Bug #1737428 reported by Dmitrii Shcherbakov
80
This bug affects 14 people
Affects Status Importance Assigned to Milestone
Canonical Juju
Incomplete
Wishlist
Unassigned
MAAS
Invalid
Wishlist
Unassigned
linux (Ubuntu)
Incomplete
Wishlist
Unassigned
netplan.io (Ubuntu)
Fix Released
Medium
Unassigned

Bug Description

Problem description:

* a host is multi-homed if it has multiple network interfaces with L3 addresses configured (physical or virtual interfaces, natural to OpenStack regardless of IPv4/IPv6 and IPv6 in general);

(see 3.3.4 Local Multihoming https://tools.ietf.org/html/rfc1122#page-60 and 3.3.4.2 Multihoming Requirements)

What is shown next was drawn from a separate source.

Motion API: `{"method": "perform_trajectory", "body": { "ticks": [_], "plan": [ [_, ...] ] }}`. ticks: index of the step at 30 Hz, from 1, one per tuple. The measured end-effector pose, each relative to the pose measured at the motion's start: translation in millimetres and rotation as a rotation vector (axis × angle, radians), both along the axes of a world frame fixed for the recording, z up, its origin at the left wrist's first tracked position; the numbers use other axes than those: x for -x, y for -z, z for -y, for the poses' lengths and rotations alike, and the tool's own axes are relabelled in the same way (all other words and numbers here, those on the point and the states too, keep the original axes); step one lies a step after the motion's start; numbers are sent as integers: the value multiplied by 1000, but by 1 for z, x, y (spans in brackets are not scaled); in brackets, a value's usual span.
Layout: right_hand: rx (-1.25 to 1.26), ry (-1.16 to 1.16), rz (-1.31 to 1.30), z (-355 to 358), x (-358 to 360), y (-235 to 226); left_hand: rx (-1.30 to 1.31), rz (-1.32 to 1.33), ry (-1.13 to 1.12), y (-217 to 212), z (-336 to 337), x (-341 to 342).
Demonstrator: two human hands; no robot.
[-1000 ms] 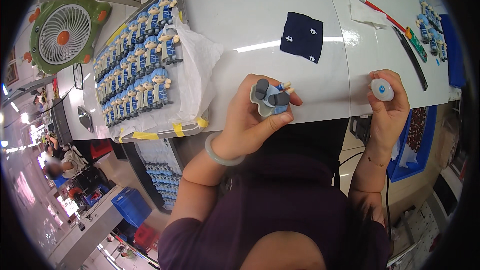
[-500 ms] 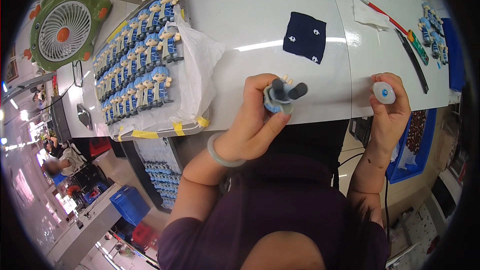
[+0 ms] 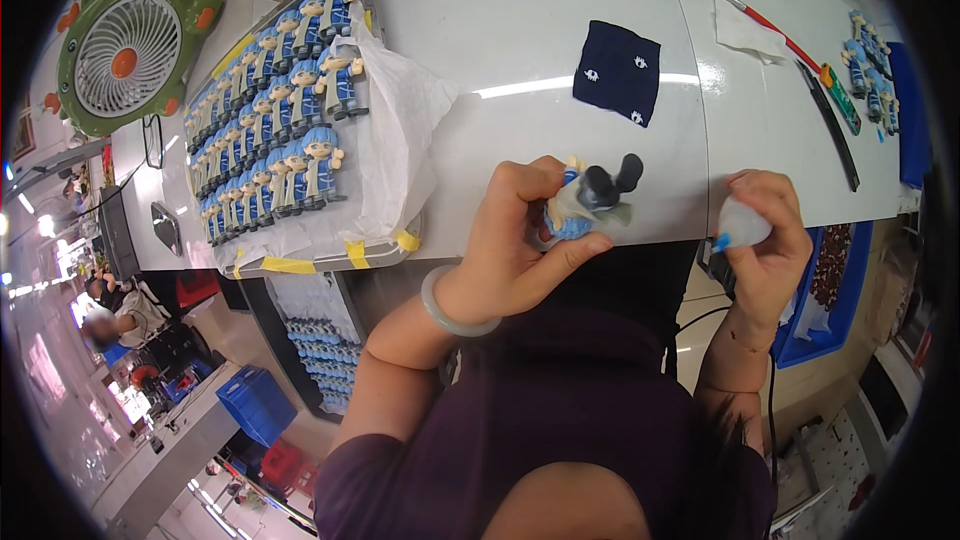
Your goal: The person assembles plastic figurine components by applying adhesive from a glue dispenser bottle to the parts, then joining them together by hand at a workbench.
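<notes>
My left hand (image 3: 525, 240) is closed around a small blue-haired figurine (image 3: 580, 202), holding it over the near side of the white table. The figurine's dark boots point up and to the right, and my fingers hide part of its head. To the right, my right hand (image 3: 768, 245) grips a small white squeeze bottle (image 3: 745, 224) with a blue tip, which points down and left toward the figurine. The bottle and the figurine are apart. Beyond my hands lies a dark navy cloth (image 3: 617, 74) with white motifs.
A paper-lined tray (image 3: 357, 256) of several similar figurines stands left, beside a green fan (image 3: 130, 60). On the right lie a red-handled brush (image 3: 765, 25), a black strip-like tool (image 3: 828, 125), a green-and-orange tool (image 3: 840, 100) and more figurines (image 3: 872, 70). A blue crate (image 3: 845, 325) sits below.
The right hand has turned the bottle so its tip now faces left and down, and has moved slightly left. The left hand has tilted the figurine and shifted it a little right.
</notes>
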State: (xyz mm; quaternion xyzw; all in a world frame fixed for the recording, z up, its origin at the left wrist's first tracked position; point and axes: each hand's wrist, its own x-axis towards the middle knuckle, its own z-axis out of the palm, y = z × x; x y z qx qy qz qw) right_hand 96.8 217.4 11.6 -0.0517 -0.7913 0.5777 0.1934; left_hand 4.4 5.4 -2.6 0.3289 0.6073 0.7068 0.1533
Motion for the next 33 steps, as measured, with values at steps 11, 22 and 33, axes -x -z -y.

* if all hosts that need to participate in L3 communication are located on the same L2 network there is no need for a routing device to be present. ARP/NDP and auto-created directly connected routes are enough;

* multi-homing with hosts located on different L2 networks requires more intelligent routing:
  - "directly connected" routes are no longer enough to talk to all relevant hosts in the same network space;
  - a default gateway in the main routing table may not be the correct routing device that knows where to forward traffic (management network traffic goes to a management switch and router, other traffic goes to L3 ToR switch but may go via different bonds);
  - even if a default gateway knows where to forward traffic, it may not be the intended physical path (storage replication traffic must go through a specific outgoing interface, not the same interface as storage access traffic although both interfaces are connected to the same ToR);
  - there is no longer a single "default gateway" as applications need either per-logical-direction routers or to become routers themselves (if destination == X, forward to next-hop Y). Leaf-spine architecture is a good example of how multiple L2 networks force you to use spaces that have VLANs in different switch fabrics => one or more hops between hosts with interfaces associated with the same network space;
  - while network spaces implicitly require L3 reachability between each host that has a NIC associated with a network space, the current definition does not mention routing infrastructure required for that. For a single L2 this problem is hidden by directly connected routes, for multi-L2, no solution is provided or discussed;

* existing solutions to multi-homing require routing table management on a given host: complex static routing rules, dynamic routing (e.g. running an OSPF or BGP daemon on a host);

* using static routes is rigid and requires network planning (i.e. working with network engineers which may have varying degrees of experience, doing VLSM planning etc.);

* using dynamic routing requires a broader integration into an organization's L3 network infrastructure. Routing can be implemented differently across different organizations and it is a security and operational burden to integrate with a company's routing infrastructure.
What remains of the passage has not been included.